Five years after the Union Government initiated an ethnographic effort to classify 268 denotified, nomadic, and semi-nomadic tribes who were thought to have never been classified before, the Union Government told Parliament on Wednesday (December 3, 2025) that it is not considering any proposal to classify these communities into SC, ST, and OBC categories afresh.
This comes two years after the Anthropological Survey of India completed the ethnographic study of these communities and recommended their reclassification. In their report submitted in 2023, the AnSI had recommended fresh classification of 85 of these communities, reclassification of nine others, and noted that many others were only partially classified.
This exercise was initiated in 2019 after the Government constituted the Development Welfare Board for Denotified, Nomadic, and Semi-Nomadic Communities (DWBDNC). This board was set up following the Idate Commission’s report of 2017, which had also flagged the need for these communities’ proper classification into SC, ST, or OBC lists, as have previous Commissions that have looked into denotified communities.

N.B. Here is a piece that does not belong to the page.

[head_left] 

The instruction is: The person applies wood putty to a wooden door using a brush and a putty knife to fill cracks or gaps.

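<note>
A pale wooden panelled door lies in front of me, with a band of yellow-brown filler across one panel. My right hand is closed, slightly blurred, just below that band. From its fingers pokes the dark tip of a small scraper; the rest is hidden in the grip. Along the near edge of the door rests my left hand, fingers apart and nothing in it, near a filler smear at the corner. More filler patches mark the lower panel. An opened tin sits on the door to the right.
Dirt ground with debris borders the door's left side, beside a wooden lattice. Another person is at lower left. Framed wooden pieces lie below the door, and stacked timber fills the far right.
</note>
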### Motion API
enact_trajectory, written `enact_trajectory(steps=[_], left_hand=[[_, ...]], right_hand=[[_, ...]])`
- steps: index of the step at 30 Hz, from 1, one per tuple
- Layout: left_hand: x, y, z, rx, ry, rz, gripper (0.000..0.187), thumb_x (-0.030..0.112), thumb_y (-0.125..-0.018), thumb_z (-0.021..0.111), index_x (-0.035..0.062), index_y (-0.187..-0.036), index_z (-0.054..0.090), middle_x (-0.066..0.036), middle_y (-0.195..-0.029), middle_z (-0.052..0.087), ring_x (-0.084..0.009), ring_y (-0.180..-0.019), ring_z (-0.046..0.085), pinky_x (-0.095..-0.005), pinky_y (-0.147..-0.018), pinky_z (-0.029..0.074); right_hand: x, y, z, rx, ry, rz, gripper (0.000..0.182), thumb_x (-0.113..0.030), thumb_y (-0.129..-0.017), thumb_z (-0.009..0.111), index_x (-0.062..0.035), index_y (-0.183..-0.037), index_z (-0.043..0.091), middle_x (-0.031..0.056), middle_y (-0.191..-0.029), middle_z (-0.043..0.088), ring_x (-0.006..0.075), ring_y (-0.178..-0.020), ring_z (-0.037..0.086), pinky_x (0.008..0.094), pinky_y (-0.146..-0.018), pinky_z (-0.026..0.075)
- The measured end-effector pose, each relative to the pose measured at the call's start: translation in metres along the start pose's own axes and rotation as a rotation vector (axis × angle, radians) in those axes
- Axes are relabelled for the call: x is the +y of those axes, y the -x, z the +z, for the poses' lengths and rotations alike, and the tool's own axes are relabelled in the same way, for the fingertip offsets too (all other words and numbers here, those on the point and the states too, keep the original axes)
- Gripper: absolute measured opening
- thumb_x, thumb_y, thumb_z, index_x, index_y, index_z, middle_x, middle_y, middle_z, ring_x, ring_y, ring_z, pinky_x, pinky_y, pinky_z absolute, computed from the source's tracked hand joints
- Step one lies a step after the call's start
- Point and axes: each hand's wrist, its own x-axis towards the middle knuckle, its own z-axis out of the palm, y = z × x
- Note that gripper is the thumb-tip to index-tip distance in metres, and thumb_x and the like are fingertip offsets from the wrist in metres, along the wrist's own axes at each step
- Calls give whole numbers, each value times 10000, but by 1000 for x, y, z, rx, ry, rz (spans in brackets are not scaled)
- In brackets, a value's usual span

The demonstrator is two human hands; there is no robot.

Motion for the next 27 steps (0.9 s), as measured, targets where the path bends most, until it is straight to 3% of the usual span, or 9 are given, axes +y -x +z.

While setting up the board, the government entrusted the task of classification of these communities to a NITI Aayog panel, which had commissioned the Anthropological Survey of India to study them.
Pressure for quota
Responding to questions in Rajya Sabha on Wednesday (December 3) about this study and the government’s plans to finalise the classification of these communities, the Social Justice Ministry said, “There is no proposal under consideration.”
This comes even as civil society organisations representing denotified communities in north India have been pushing the government to recognise them as a separate scheduled category akin to SCs, STs, and OBCs. Their rationale has been that very few states were issuing community certificates to these communities, in the absence of which, they are unable to claim benefits meant for them.
The Ministry said that the DWBDNC was already administering the SEED scheme for the welfare of all denotified, nomadic, and semi-nomadic communities. However, officials of the Board have told The Hindu previously that a major reason for the slow uptake of the SEED scheme was the lack of clarity on how to classify these communities.